Being in and out of range.

Discussion in 'Parents of Children with Type 1' started by Artgirl, May 29, 2016.

  1. Artgirl

    Artgirl Approved members

    Joined:
    Nov 15, 2015
    Messages:
    88
    When my daughter was diagnosed they told us that they would like her to be in range, the range they gave us was 4 to 7. She tends to be there most of the time but I would say she is either higher or lower than that about 5 times a week. Is that average? She even went a while being over that range for a few days then finally coming down again. I am realizing that Type 1 is such a balancing act. How fast can you be in DKA with higher numbers?
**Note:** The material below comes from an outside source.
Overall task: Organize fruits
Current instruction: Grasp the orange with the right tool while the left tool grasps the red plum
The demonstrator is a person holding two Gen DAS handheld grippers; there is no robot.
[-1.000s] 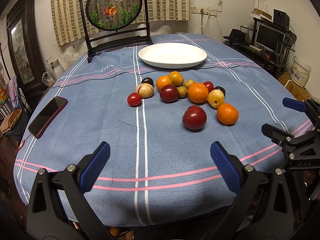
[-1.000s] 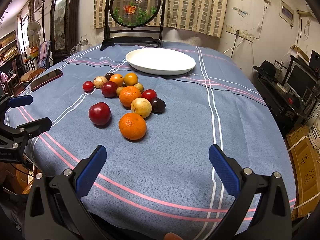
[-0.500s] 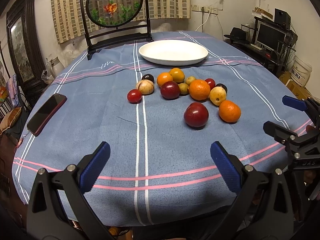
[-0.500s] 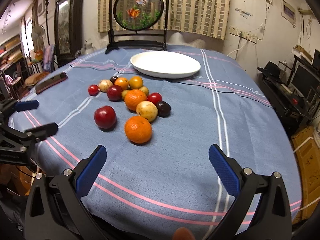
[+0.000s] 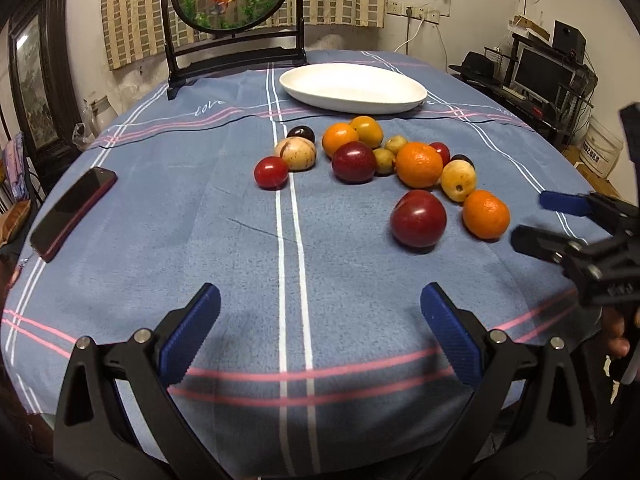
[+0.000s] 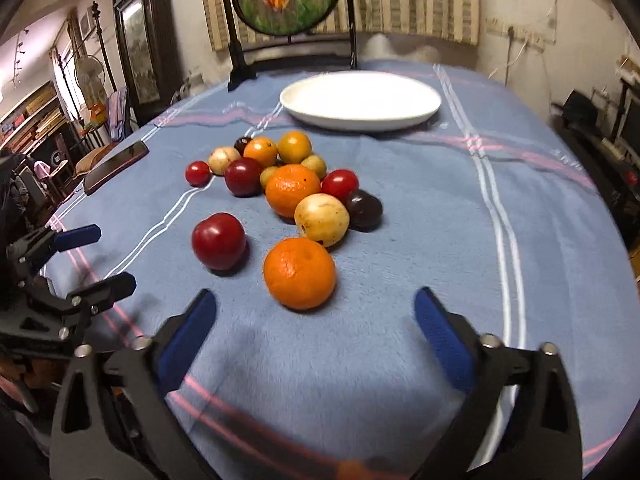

I realize the range is for perfect glucose control but in realty it can be hard. We still experience highs and lows since diagnosis.
     
  2. sszyszkiewicz

    sszyszkiewicz Approved members

    Joined:
    Dec 24, 2013
    Messages:
    842
    Because the tools we have are imperfect, we as parents cannot expect to be in range 100 percent if the time. A beta cell reacts in near real time to glucose levels that it senses with a high degree of accuracy. We estimate the amount of insulin we need based primarily on carbs, but there are many other unknown/unmeasurable factors that influence the glucose levels, and thus the insulin needs of our kids. We also are disadvantaged by the fact that insulin we inject doesnt start working immediately and sometimes hangs around longer than we sometimes intend.

    So the standard of care is a rough approximation of what beta cells do. So deviations are expected.Our job is to keep our kids a1c less than 7.5 according to the ADA. It is a battle fought daily. It sounds like you are doing great!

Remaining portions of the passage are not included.